_EXERCISE:_ The records below hold a stretch from the line with "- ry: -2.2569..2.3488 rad" through the line with "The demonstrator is"; return exactly those lines, ends included, and nothing more.
################
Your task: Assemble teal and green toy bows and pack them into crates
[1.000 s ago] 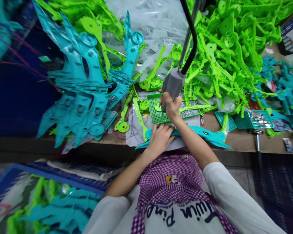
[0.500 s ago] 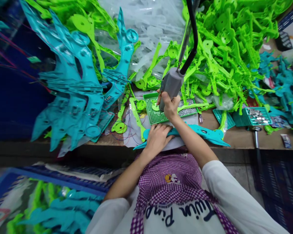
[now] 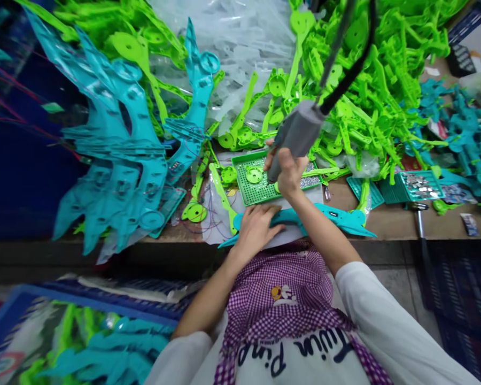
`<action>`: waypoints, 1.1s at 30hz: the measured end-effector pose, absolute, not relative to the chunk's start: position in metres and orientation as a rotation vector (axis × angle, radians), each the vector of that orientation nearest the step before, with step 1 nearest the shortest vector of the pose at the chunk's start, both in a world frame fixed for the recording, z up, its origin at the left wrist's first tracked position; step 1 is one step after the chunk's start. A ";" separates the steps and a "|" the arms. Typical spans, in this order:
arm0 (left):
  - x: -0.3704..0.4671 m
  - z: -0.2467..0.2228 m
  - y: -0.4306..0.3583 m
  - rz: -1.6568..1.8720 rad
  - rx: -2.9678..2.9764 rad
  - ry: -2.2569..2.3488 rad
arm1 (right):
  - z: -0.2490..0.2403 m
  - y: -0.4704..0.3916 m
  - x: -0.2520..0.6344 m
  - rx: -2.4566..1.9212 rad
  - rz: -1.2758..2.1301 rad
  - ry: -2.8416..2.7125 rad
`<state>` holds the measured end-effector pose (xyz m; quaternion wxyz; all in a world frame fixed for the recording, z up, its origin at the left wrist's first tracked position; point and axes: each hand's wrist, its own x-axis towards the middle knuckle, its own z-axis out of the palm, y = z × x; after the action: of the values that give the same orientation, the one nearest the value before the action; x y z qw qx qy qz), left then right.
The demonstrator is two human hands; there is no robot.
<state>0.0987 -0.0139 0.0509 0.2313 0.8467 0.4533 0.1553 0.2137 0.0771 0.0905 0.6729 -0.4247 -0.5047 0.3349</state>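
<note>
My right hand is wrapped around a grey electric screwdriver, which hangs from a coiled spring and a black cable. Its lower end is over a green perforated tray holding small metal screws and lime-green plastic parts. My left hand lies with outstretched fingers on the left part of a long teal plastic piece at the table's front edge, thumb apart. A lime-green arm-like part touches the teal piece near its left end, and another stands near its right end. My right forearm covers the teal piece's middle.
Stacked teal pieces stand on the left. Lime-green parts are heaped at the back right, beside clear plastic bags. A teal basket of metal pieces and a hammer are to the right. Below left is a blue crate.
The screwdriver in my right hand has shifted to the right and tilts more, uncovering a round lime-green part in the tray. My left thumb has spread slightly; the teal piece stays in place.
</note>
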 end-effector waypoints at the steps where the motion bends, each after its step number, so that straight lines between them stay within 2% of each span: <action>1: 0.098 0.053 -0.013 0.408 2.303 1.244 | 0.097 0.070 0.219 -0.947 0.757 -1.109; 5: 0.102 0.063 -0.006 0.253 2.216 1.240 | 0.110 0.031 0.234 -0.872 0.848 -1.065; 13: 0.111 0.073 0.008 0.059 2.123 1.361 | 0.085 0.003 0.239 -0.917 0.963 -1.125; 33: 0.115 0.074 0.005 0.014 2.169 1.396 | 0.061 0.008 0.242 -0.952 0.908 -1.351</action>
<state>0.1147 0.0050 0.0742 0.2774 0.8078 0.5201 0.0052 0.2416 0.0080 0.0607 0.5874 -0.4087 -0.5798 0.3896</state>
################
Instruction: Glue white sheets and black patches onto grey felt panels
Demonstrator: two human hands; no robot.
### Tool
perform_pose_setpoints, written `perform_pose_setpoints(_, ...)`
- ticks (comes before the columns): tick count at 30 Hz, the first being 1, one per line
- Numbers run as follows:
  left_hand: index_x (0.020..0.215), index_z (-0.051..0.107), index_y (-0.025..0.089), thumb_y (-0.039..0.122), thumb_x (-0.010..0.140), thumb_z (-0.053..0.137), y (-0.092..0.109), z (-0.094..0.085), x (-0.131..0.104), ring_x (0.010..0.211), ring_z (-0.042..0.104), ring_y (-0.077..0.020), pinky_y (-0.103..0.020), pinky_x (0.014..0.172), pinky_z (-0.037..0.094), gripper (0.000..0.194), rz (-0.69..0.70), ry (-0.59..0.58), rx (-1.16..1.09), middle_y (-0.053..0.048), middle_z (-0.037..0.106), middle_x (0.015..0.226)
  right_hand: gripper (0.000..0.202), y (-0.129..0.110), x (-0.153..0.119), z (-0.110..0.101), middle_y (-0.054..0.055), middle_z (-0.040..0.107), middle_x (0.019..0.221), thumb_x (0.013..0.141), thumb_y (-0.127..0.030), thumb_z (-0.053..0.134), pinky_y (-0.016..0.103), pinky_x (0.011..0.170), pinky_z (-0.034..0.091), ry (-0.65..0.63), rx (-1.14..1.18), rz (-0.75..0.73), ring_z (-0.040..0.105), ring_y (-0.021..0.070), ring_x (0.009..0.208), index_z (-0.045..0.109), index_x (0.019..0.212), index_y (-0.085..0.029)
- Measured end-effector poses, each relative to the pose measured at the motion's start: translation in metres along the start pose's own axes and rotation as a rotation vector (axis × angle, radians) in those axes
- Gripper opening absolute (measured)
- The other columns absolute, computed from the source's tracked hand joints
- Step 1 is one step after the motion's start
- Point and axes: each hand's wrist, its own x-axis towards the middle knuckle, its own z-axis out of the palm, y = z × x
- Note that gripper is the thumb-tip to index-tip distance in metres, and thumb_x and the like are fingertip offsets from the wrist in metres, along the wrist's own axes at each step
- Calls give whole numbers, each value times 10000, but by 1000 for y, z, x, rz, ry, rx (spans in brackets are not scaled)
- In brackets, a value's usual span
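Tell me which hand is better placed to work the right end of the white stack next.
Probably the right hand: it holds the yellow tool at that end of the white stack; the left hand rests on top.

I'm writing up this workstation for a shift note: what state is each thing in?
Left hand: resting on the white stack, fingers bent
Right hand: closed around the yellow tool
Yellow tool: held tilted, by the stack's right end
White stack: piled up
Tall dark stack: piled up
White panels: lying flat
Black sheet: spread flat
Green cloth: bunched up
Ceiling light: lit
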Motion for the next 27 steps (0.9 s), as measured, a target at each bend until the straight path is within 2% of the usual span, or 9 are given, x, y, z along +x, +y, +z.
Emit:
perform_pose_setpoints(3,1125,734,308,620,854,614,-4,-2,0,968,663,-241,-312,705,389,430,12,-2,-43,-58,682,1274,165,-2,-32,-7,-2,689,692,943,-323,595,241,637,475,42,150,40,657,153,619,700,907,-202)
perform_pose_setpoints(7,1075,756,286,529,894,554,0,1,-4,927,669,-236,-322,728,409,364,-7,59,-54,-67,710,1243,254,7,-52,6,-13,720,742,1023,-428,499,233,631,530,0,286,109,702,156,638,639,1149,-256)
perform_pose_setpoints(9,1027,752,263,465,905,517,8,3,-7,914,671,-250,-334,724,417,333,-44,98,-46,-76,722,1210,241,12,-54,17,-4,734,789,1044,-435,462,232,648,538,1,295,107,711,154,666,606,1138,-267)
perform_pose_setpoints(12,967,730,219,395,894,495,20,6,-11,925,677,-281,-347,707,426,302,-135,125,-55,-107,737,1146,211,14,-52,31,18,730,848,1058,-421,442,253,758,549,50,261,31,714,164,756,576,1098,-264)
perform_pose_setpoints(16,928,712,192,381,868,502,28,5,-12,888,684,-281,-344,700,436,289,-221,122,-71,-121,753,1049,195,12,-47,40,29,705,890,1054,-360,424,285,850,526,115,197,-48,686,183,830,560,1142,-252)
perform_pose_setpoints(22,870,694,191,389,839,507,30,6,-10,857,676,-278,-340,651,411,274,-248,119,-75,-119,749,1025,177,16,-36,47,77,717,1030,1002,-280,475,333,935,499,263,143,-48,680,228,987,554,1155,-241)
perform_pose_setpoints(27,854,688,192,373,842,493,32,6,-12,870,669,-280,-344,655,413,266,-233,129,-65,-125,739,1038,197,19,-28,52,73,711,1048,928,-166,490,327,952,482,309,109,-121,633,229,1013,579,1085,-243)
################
_RESULT OF THIS TASK:_
  - ry: -2.2569..2.3488 rad
arm1 (right):
  - z: -0.2490..0.2403 m
  - y: -0.4704..0.3916 m
  - x: -0.2520..0.6344 m
  - rx: -2.4566..1.9212 rad
  - rz: -1.2758..2.1301 rad
  - ry: -2.8416..2.7125 rad
`<state>` holds the measured end-effector pose (xyz m; quaternion wxyz; all in a world frame fixed for the recording, z up, its origin at the left wrist's first tracked position; point and axes: each hand's wrist, its own x-axis towards the middle knuckle, its own z-axis out of the palm, y = z × x; after the action: of the values that give the same orientation, the one nearest the value before the action; x y z qw qx qy qz), left then right.
The demonstrator is two human hands; there is no robot.

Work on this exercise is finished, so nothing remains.